§ Your assignment: Reproduce, exactly and in full, only the lines below from the one containing "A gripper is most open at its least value" through the one containing "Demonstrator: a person".

§ Data extract:
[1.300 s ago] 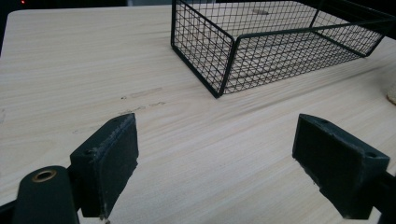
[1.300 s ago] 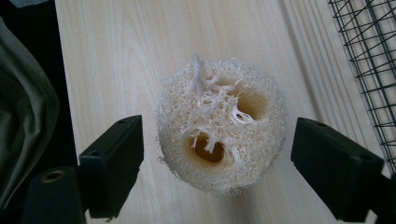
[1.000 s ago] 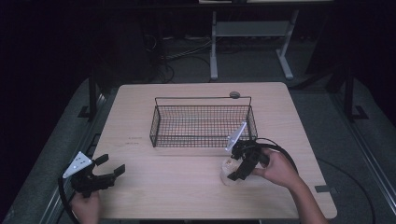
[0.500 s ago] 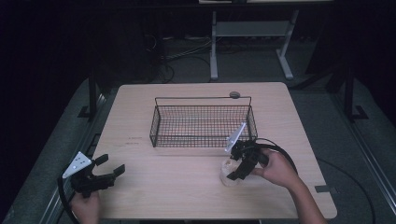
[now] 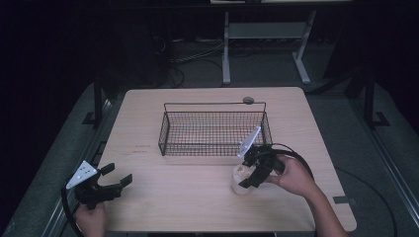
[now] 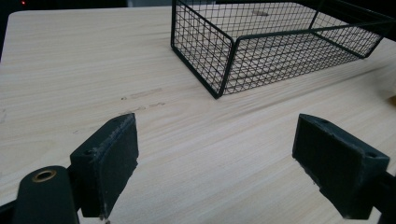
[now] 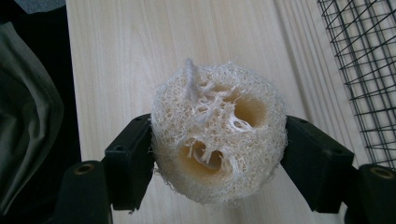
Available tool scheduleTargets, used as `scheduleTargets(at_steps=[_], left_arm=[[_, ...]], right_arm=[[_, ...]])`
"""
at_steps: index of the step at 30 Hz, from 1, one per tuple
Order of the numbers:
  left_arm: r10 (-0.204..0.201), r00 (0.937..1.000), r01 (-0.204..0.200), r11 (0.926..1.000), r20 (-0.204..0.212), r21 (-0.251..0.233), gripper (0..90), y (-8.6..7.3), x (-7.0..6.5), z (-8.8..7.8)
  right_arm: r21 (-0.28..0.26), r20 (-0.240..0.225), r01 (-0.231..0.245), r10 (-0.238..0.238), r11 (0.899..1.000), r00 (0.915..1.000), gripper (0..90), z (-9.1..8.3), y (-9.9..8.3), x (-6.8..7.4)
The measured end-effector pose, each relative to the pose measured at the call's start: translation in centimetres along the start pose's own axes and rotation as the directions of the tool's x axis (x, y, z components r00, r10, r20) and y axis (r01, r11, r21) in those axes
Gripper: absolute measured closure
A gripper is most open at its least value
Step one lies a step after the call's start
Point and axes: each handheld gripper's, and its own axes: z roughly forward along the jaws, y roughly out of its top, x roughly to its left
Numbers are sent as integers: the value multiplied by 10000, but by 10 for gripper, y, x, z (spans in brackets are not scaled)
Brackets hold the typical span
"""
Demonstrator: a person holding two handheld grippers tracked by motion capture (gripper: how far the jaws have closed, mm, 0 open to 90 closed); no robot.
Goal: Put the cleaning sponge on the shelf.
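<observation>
A pale, fibrous loofah piece (image 7: 217, 135) with two hollow holes stands on the wooden table (image 5: 188, 207), in front of the basket's right corner. My right gripper (image 7: 219, 156) is shut on it, with one black pad pressed into each side. In the high view the same loofah (image 5: 239, 177) sits in that gripper (image 5: 245, 176), held by a hand coming from the right. A black wire basket (image 5: 212, 133) stands empty at the table's middle. My left gripper (image 5: 117, 174) rests near the front left corner, open, and its jaws (image 6: 219, 158) have only bare wood between them.
The basket's near corner (image 6: 219, 88) lies ahead and right of my left gripper. A small round grey disc (image 5: 248, 100) sits by the table's far edge behind the basket. Dark floor, cables and a metal stand (image 5: 267, 34) surround the table.
</observation>
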Motion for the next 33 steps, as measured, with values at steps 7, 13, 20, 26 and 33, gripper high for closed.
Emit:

§ Task response:
A gripper is most open at its least value
Step one lies a step after the call's start
Point and axes: each handheld gripper's, and its own axes: z roughly forward along the jaws, y roughly out of its top, x roughly to its left
Numbers are sent as integers: the value multiplied by 10000, but by 10 for gripper, y, x, z (spans in brackets are not scaled)
Brackets hold the typical span
"""
Demonstrator: a person holding two handheld grippers tracked by motion capture (gripper: how far the jaws have closed, mm, 0 open to 90 closed); no robot.

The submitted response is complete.